When subjected to the punishing traffic and climate conditions in northeastern Illinois, highways last about 20 years before they need to be replaced–conventional highways, that is. The state of Illinois is hoping to break the convention and extend the life of its roads to 40 years by adopting a new pavement design.

The 40-year pavement was inspired partly by European pavement designs. "We’re always hearing about, ‘Why aren’t our roads here like the European roads,’" said Mike Monseur, deputy director of public affairs at the Illinois Department of Transportation (IDOT). The state’s new pavement design, like European road pavement, is thicker than the 20-year pavement, but takes into account northeastern Illinois’ different soil and climate conditions. According to Monseur, "We took the best of that [European design] and tried to apply it to what fits better here."

Three miles of Interstate 290, also known as Route 53, from Devon Avenue to Higgins Road will be replaced with the new pavement, as well as a stretch of I-270 from Route 157 west to the I-55 merge. The repaving work is scheduled to start in late 2002.

IDOT estimates that the 40-year pavement will cost about 50% more than the conventional, 20-year pavement.

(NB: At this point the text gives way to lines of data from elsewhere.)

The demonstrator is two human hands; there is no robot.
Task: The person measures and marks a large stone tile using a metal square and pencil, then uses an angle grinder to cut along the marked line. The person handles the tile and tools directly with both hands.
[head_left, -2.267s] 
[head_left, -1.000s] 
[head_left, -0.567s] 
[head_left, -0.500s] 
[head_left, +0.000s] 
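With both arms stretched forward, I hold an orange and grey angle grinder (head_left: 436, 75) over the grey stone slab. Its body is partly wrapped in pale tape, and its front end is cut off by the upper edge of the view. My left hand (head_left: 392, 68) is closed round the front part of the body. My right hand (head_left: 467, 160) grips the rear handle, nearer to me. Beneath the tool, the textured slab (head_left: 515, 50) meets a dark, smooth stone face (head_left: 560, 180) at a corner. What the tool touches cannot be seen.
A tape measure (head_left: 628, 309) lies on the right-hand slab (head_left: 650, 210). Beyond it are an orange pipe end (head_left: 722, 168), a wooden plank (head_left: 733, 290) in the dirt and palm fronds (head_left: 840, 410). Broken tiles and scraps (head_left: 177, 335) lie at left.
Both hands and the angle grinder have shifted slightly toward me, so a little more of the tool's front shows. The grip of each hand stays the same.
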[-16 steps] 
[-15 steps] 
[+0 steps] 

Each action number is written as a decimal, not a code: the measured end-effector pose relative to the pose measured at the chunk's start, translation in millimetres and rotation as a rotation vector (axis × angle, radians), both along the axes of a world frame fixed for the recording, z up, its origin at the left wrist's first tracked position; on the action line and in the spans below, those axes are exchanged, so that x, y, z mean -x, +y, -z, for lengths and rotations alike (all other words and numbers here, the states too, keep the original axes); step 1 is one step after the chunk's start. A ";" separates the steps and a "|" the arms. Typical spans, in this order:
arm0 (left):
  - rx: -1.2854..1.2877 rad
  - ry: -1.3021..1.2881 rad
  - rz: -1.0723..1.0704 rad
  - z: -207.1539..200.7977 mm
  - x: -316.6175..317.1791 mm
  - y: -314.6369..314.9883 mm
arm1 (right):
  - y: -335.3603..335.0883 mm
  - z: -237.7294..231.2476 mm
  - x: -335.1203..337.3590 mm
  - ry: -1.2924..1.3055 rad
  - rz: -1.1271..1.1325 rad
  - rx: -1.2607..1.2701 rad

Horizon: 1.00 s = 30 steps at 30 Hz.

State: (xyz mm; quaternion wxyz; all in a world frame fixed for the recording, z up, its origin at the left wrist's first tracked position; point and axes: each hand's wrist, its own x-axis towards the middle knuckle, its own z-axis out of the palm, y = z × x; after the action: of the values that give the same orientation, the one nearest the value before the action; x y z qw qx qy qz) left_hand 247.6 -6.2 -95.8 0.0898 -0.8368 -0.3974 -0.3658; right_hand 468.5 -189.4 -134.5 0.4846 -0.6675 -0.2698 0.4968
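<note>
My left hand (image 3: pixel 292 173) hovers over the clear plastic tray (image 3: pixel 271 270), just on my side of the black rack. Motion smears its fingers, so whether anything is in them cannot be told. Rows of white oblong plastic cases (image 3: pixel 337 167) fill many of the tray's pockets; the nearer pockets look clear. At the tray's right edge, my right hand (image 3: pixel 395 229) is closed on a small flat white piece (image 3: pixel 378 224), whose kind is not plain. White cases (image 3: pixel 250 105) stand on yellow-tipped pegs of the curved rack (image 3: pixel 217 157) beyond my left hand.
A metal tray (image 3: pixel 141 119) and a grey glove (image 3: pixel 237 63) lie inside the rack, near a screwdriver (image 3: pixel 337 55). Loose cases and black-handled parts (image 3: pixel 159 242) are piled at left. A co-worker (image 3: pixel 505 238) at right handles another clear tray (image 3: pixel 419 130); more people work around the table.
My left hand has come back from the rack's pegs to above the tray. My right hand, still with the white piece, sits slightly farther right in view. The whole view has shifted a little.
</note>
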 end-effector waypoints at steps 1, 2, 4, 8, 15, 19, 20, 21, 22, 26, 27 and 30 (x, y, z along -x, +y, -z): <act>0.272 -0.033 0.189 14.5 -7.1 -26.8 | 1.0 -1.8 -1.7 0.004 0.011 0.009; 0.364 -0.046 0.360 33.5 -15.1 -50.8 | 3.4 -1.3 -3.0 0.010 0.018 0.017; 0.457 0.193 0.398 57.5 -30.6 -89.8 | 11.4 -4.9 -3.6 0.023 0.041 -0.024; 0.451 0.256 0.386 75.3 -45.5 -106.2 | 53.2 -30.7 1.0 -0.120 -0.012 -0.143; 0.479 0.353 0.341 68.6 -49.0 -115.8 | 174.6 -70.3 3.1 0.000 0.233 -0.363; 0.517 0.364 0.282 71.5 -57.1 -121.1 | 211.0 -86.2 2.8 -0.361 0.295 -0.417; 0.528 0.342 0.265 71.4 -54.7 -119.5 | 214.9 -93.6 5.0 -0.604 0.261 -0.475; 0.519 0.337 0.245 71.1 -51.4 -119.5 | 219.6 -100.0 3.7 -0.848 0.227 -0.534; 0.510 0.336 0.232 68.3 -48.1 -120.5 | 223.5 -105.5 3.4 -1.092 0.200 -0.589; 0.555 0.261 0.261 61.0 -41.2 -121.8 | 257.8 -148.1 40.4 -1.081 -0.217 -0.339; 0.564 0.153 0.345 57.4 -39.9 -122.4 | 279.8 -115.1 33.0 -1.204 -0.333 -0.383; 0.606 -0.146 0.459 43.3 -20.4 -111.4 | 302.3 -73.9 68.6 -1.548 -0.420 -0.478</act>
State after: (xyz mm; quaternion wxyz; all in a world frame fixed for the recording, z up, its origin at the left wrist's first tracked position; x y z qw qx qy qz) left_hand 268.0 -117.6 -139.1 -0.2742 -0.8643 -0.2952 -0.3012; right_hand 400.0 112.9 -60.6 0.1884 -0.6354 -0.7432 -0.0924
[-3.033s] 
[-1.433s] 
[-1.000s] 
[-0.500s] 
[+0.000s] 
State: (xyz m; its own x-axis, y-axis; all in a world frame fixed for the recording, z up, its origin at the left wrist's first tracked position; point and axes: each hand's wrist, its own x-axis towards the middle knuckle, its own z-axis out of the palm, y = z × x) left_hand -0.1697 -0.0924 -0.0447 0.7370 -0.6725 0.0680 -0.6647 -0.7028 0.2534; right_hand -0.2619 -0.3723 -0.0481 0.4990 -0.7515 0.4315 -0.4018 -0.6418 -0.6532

The new pavement will consist of a compacted dirt sub-base, a crushed rock base at least 1 ft thick, a 4-in. layer of asphalt and 13-14 in. of reinforced concrete. The 20-year pavement design uses a different type of crushed rock as the base layer, a couple of inches less concrete and slightly less reinforcing steel in the concrete.

Monseur said the new roads will be carefully monitored. If they hold up–and if the taxpayers of Illinois are willing to pay a little extra–then IDOT will likely use the same design in repaving jobs in other high-traffic areas of the state.